CONFESSION #17 by Jordan Jones
I joined the Church that night Dawn took me home to sleep with her mothers. Actually, I should say that I founded the Church that night, for it had not existed before.
The Church is based on the simple idea that intense pleasure or pain brings one closer to the important essences: death and eternity - and to their crux, orgasm. For members of the Church nothing is forbidden, so long as it brings pleasure or pain; ecstasy or shame.
EATING TOMATOES LIKE APPLES by Kristy Nielsen
Through the window, she watches me. I have become a beautiful woman walking the alley in a white dress that clings in the heat. She calls out, invites me for tea, then watches my tiny steps on the fire escape. I push fragile white hair off my forehead. "Let's break all the rules," I whisper. "Let's eat tomatoes as if they were apples!" I widen my eyes, giggle lightly against the back of my hands. She turns her back and practices the gesture.
GRANDMA IN THE PASSENGER SEAT by Yiorgos Skambardonis
There months ago to the day, Grandma turned the color of weak coffee, then died outright.
She was so much of a grandmother, they didn't bother with an autopsy. Imagine: five minutes before she died outright, she called us all in and gave us each a parting handshake.
Yesterday the whole clan went up to the cemetery for the three-month memorial service.
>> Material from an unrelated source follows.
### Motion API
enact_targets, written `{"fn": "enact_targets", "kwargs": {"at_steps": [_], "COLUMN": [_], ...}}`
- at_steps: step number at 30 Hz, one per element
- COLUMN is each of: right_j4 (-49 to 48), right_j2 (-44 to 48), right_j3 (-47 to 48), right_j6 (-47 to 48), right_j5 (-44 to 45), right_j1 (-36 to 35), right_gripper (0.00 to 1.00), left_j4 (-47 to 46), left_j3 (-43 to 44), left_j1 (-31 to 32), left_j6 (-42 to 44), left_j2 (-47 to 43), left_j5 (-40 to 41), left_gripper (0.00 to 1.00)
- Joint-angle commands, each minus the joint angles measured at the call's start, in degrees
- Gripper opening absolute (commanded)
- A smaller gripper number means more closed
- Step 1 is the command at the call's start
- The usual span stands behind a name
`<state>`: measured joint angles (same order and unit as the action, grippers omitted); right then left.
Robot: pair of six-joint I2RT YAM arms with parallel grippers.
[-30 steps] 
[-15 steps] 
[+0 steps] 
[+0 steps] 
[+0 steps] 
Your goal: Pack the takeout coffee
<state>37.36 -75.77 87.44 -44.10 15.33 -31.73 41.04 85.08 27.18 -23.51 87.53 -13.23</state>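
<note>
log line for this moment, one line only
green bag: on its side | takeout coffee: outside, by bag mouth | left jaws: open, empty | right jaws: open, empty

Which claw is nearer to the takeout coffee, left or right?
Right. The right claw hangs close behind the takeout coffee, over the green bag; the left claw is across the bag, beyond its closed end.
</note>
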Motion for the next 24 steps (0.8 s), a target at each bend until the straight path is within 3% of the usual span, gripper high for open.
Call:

LIVING IN CODE by Thomas Wiloch
"Propaganda affects the germ cells; the word influences the genitals," according to Gottfried Benn. Perhaps few writers have this intense a faith in their art, but we all have suspicions about the intended and unintended effects of our words. Words do have consequences, after all, much as that hurts to admit. Words may have, as Benn suggests, effects that are far more serious than has hererto been suspected. The sounds of our words, the rhythm and pulse and twists of our sentences, the cumulative repercussions of our speeches - these creations might trigger vibrations that expand outward forever, filling the sky in all directions.